Publié le par le mohelien

                                 Ici des femmes (anjouanaises) apportent leur soutient au candidat Mohamed Djaafari 

MUTSAMUDU (AFP) — Les Anjouanais ont commencé à voter avec du retard dimanche pour élire leur président, une élection clef pour sortir cette île comorienne de la crise après le renversement militaire en mars de son ex-homme fort, Mohamed Bacar, a constaté un correspondant de l'AFP.

Près de 128.000 électeurs, sur une population d'environ 250.000 personnes, sont appelés aux urnes dans 240 bureaux de vote répartis sur cette île montagneuse, la plus pauvre et la plus peuplée des îles de l'archipel des Comores (Grande-Comore, Mohéli, Anjouan).

Le vote, qui devait s'ouvrir à 07h00 locales (04h00 GMT), a commencé avec une heure de retard dans la capitale anjouanaise Mutsamudu et la deuxième ville de l'île Domoni, à cause d'un retard dans l'acheminement du matériel électoral.

"Nous sommes passés à plusieurs reprises depuis 04h00 du matin, mais il n'y avait ni superviseur, ni président de bureau de vote", a ainsi déploré à l'AFP Kassim Houmadi, membre de la Commission électorale insulaire (CEI) d'Anjouan.

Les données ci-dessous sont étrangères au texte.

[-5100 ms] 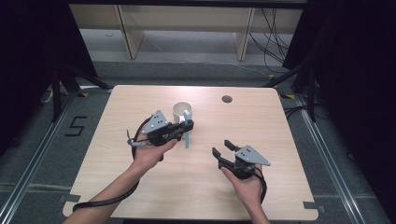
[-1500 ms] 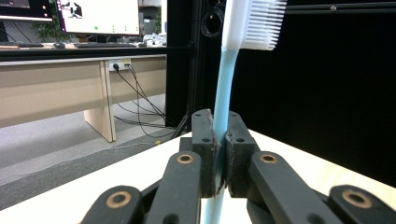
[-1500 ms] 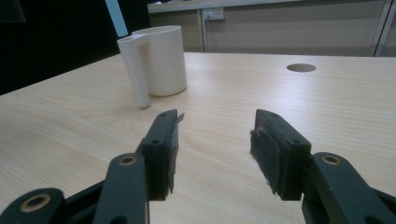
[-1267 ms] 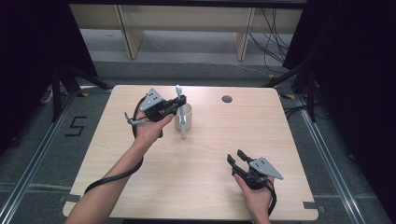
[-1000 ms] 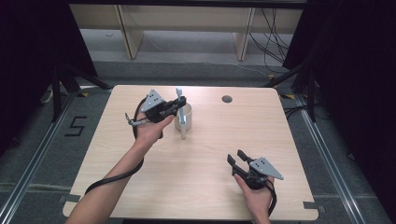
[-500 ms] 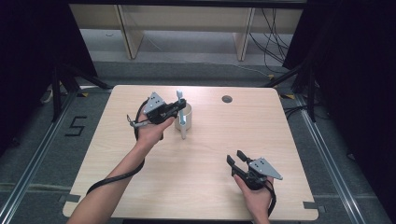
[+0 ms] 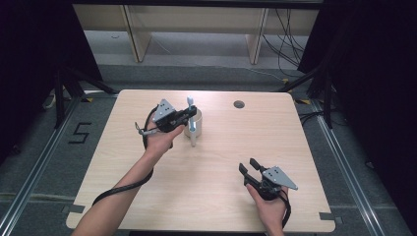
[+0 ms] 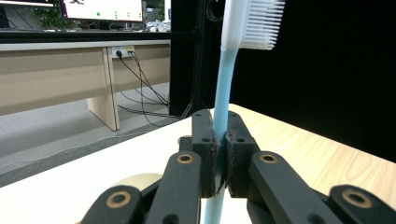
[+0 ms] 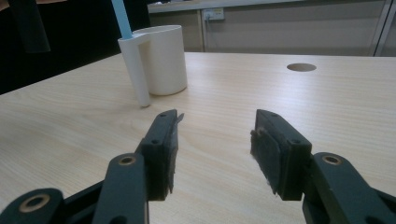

Anjouan avait été le théâtre en mars d'une opération de l'armée comorienne soutenue par des troupes mandatées par l'UA, qui a conduit au renversement du colonel Bacar.

L'officier avait pris le pouvoir à Anjouan par un coup d'Etat en 2001. Il avait été élu président de l'île en mars 2002. Sa réélection en juin 2007 avait été jugée illégale par l'Union des Comores et l'UA. Il est actuellement assigné à résidence dans une base militaire de l'île française de la Réunion.

Selon les premières estimations, les électeurs ne se pressaient pas dans les bureaux de vote dimanche matin pour ce scrutin présidentiel, auquel 5 candidats participent. Un éventuel deuxième tour est prévu le 29 juin.

Parmi les favoris figurent Mohamed Djaanfari, homme d'affaires spécialisé dans le transport maritime et farouche opposant à M. Bacar, et Moussa Toybou, ingénieur des travaux publics peu connu sur la scène politique.

Cette élection, censée ouvrir une nouvelle ère à Anjouan, se déroule sous la supervision d'une mission de l'Union africaine (UA). Des soldats tanzaniens patrouillaient dimanche à Mutsamudu tandis que des soldats soudanais étaient postés dans d'autres régions.